I'm probably going to regret posting this on the feminism board but it could be a good thing for some foetuses who might otherwise have been aborted but who actually could live a happy life.
And how will you legislate for that? Who assesses the viability of each fetus in utero, the severity of the disability when a great many effects of the congenital defects are not yet clear until birth?
And who gets to decide which condition qualifies for a termination for medical reasons? What quality of life is acceptable and what isn't? What is happiness? How do you quantify it?
This is a system that denies women agency over their own bodies and hands the power to health care professionals. This might be good for some fetuses, but it is bad for all women. Are you prepared to accept the consequences of such a system?
My sister is severely disabled and the fact that someone could abort a child with her condition makes me feel sick, it's basically saying her life isn't worth living.
No. Nobody is saying that here. What we are saying is that it should be up to the pregnant woman to decide whether she wishes to carry her child to term or whether she wishes to have an abortion. And no one else. You have the freedom to decide for yourself. Allow me the same option.
I do think abortion should be safe, free and legal but I wish we could have a more nuanced discussion than 'my body my choice' and a recognition that more than one life is being weighed here.
There is only one life being weighed here. That of the pregnant woman's, who carries a potential life inside of her. The person who is already alive must have agency in this situation, otherwise you deny her personhood.
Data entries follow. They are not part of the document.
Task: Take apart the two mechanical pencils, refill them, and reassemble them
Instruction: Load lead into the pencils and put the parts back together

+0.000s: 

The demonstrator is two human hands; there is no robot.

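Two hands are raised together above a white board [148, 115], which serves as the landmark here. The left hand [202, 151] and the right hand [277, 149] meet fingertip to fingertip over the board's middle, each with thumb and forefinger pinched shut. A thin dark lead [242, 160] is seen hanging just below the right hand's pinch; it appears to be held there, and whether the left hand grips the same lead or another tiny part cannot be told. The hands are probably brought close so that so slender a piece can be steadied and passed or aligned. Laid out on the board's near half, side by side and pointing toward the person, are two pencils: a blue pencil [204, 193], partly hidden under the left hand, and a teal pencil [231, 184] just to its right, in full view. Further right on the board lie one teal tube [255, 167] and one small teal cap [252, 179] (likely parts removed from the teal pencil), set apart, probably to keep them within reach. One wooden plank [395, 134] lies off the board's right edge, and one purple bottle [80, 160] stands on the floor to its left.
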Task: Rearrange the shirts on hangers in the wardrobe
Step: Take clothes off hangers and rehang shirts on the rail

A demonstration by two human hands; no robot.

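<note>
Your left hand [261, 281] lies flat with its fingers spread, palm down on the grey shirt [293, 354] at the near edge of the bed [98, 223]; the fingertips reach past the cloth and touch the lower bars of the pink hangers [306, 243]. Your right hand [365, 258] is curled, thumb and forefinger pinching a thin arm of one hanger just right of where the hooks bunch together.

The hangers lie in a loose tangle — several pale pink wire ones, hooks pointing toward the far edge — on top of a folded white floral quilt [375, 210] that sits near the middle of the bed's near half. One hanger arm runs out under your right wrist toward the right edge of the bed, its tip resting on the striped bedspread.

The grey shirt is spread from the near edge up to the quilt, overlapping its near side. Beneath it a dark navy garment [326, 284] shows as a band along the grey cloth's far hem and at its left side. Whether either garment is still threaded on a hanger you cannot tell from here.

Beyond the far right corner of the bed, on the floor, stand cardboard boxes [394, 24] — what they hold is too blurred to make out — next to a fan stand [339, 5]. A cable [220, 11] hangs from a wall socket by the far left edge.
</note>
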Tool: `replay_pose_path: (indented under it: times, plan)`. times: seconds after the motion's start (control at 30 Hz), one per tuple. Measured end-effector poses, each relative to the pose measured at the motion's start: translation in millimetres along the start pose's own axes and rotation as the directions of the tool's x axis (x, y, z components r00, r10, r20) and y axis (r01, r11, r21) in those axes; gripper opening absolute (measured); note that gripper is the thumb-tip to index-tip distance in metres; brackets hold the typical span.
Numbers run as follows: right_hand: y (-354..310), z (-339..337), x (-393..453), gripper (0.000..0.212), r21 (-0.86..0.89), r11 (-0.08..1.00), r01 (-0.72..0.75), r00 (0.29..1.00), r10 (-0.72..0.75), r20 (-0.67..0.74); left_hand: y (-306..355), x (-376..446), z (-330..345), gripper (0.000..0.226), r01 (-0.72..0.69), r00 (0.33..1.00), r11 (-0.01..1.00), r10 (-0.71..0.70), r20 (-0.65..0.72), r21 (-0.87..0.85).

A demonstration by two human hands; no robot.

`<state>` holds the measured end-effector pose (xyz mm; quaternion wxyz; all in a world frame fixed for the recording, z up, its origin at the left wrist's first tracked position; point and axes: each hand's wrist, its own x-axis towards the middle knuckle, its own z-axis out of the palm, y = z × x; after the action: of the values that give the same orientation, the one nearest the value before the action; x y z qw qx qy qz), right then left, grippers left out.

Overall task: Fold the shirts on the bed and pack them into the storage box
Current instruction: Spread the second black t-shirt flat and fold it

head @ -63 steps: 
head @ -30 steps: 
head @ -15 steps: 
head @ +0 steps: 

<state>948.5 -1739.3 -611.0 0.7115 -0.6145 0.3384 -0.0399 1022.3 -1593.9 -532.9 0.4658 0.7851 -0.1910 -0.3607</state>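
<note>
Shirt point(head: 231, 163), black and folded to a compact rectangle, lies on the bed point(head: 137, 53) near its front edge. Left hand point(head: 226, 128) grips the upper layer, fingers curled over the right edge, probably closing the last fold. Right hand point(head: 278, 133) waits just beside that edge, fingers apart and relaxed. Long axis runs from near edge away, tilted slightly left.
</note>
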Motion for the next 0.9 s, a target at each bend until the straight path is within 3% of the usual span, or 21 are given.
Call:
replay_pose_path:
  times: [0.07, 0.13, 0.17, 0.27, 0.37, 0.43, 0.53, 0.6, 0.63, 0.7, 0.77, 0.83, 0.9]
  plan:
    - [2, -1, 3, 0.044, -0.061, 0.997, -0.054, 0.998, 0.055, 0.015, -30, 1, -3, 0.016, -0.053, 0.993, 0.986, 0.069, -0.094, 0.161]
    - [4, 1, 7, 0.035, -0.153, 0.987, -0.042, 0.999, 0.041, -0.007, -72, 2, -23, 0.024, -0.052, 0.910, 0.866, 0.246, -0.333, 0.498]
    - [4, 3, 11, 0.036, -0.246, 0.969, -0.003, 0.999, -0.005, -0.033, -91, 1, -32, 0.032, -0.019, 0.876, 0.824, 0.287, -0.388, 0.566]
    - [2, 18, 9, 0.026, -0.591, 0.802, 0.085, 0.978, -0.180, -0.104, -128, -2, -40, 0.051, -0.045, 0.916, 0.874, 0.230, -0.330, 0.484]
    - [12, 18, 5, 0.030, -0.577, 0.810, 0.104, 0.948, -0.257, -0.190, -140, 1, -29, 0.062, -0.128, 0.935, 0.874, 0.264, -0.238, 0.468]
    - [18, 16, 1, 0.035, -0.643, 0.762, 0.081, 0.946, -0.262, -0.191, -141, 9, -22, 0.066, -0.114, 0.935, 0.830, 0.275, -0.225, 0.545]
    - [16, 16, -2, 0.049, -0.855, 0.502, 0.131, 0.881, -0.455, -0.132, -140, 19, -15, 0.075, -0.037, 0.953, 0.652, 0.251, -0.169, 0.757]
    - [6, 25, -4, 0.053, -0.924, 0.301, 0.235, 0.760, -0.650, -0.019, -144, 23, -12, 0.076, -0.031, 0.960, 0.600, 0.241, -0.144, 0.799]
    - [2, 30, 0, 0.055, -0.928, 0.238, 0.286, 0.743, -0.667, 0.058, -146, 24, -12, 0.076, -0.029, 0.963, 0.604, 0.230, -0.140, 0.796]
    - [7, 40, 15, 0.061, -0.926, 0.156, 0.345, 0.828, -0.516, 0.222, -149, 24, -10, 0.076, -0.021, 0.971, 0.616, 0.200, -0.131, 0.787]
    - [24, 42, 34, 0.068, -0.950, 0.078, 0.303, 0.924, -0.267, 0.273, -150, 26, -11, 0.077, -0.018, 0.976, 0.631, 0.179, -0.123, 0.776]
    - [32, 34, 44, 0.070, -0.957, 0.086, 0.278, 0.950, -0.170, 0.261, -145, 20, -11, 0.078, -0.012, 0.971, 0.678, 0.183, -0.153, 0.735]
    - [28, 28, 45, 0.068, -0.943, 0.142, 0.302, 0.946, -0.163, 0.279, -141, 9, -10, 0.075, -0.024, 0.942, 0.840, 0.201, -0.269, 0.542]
It is saying that the life of the woman who chooses to abort a foetus like her is more important than that of the foetus, ie her life has less value.
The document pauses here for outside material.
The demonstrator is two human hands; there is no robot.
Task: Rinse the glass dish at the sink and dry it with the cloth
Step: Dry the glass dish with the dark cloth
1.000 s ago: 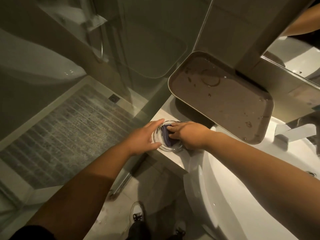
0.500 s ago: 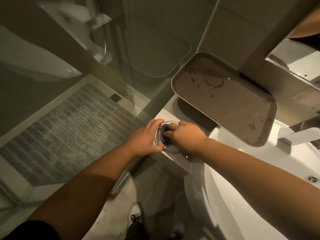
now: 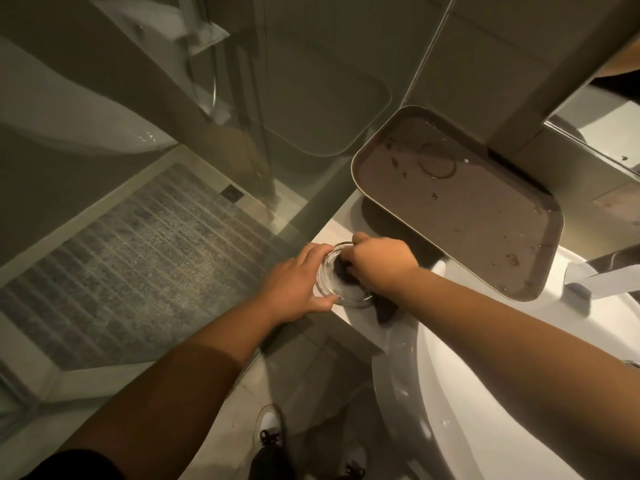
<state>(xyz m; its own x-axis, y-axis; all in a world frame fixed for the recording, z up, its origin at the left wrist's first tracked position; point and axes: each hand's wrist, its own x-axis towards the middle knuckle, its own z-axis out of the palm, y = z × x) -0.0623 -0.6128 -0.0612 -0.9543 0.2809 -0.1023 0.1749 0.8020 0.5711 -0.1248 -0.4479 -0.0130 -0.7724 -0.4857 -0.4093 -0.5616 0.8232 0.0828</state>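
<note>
A small round glass dish (image 3: pixel 341 292) rests on the white counter ledge left of the basin. My left hand (image 3: pixel 298 284) grips its left rim, thumb at the near edge and fingers over the far edge. My right hand (image 3: pixel 377 266) presses a dark cloth (image 3: pixel 343 273) into the dish; a tail of the cloth (image 3: pixel 384 311) hangs out beneath my wrist onto the ledge. My right fingers hide most of the cloth and the dish's right side.
A brown tray (image 3: pixel 485 216) with wet spots leans against the wall behind the dish. The white basin (image 3: pixel 450 393) curves to the right, with the faucet (image 3: pixel 609 271) at its far side. A glass shower partition (image 3: pixel 242 150) stands left; the counter edge (image 3: pixel 346 327) drops to the floor.
My right hand has pushed the cloth deeper and toward the dish's right side, and a tail of cloth now shows under my wrist. My left hand keeps its hold on the rim.
</note>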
Yes, that is correct. The person who is already alive is worth more than a future person. Whether the future person has a congenital birth defect or not has no impact on this. Whether the future person is perfectly healthy or not, the life of the person independently alive already matters more. And without the pregnant woman, that future person would never be born. It grows inside of her, it is made from her, it is nourished by her body. She is the life giver and so it should be her choice to give this life.
Incidentally, if you talk to women who live with extreme restrictions on abortion, such rules as you seem to yearn for inevitably make an already heartbreaking situation an unbearably cruel one.
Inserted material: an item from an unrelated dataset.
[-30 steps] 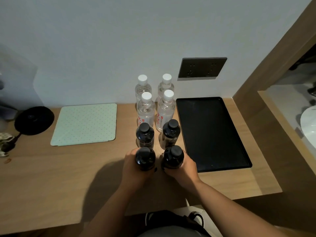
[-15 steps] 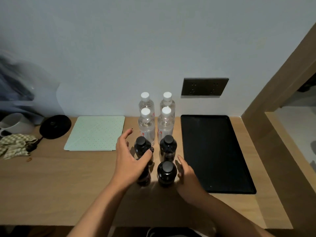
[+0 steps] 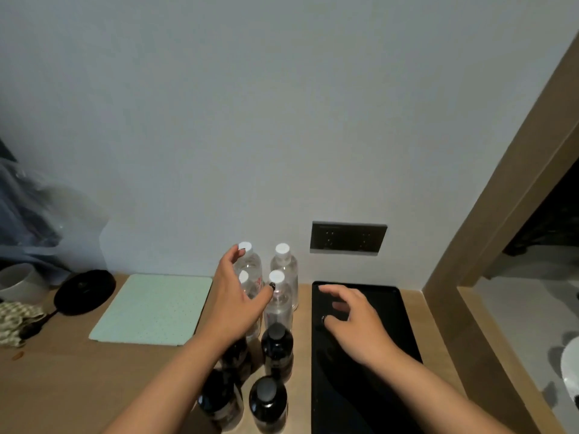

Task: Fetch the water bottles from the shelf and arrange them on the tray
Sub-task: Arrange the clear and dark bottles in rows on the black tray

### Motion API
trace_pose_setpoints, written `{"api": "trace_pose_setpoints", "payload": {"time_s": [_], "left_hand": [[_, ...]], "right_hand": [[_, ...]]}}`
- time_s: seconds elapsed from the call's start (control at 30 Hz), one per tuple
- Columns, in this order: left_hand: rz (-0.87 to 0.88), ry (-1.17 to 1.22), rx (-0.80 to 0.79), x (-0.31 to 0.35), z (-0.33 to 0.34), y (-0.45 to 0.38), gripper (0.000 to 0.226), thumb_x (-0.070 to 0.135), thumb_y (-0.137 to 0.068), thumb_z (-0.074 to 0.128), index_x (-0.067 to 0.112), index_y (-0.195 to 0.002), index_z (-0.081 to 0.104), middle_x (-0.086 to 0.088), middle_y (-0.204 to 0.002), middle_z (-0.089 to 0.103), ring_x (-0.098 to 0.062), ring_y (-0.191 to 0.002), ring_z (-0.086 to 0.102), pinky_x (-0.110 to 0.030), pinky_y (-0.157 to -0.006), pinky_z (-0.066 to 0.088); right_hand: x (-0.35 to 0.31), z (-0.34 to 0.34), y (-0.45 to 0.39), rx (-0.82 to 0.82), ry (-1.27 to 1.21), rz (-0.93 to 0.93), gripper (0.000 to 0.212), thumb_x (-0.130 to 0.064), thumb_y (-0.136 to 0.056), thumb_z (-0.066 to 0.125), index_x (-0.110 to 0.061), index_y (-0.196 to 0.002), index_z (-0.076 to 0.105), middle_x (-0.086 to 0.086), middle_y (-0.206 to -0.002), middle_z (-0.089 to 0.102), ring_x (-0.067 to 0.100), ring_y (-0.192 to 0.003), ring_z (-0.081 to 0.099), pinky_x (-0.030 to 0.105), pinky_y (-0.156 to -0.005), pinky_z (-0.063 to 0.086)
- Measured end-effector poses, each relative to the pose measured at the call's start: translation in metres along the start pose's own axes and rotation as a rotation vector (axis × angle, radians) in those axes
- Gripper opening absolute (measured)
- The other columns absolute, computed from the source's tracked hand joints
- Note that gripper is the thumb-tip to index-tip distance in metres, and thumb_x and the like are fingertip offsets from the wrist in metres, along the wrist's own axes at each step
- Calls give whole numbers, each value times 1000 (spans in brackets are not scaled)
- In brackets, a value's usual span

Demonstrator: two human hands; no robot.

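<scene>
Red print on the clear water bottles (image 3: 279,303) is too blurred to read. Spread and empty, the left hand (image 3: 238,300) reaches among them; beside it, the right hand (image 3: 354,321) hovers loosely open, holding nothing, above the black tray (image 3: 404,364).

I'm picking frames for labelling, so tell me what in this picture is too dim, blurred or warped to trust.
Head view: the room is dim, so the dark bottles and the black tray lose detail; the right hand is slightly motion-blurred over the tray; the wide lens bends the wooden frame on the right; the white caps stay clear, and the left hand is fairly sharp.
</scene>
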State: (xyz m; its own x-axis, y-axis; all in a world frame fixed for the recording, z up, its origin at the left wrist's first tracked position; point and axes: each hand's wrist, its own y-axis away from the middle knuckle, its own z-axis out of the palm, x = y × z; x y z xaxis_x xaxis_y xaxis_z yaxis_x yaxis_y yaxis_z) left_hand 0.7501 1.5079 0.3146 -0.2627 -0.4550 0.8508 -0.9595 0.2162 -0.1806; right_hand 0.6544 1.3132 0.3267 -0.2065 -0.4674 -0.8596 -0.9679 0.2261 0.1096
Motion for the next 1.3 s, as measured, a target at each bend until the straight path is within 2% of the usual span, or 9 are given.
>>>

Talk to women in the States who in some places have to petition the local community to permit them to access a termination for medical reasons. Who can then be told - at a public meeting where they had to have a hearing in front of the whole town - to carry the baby to term so as to donate its organs when it dies after birth. Even when that baby isn't viable precisely because not one organ has developed as it should. Of course, those in charge of the council didn't really care about that. They also don't care about these children if they survive after birth.
I've spoken to a woman like that, and others like her. Not one decides to have a termination for medical reasons lightly or without due regard.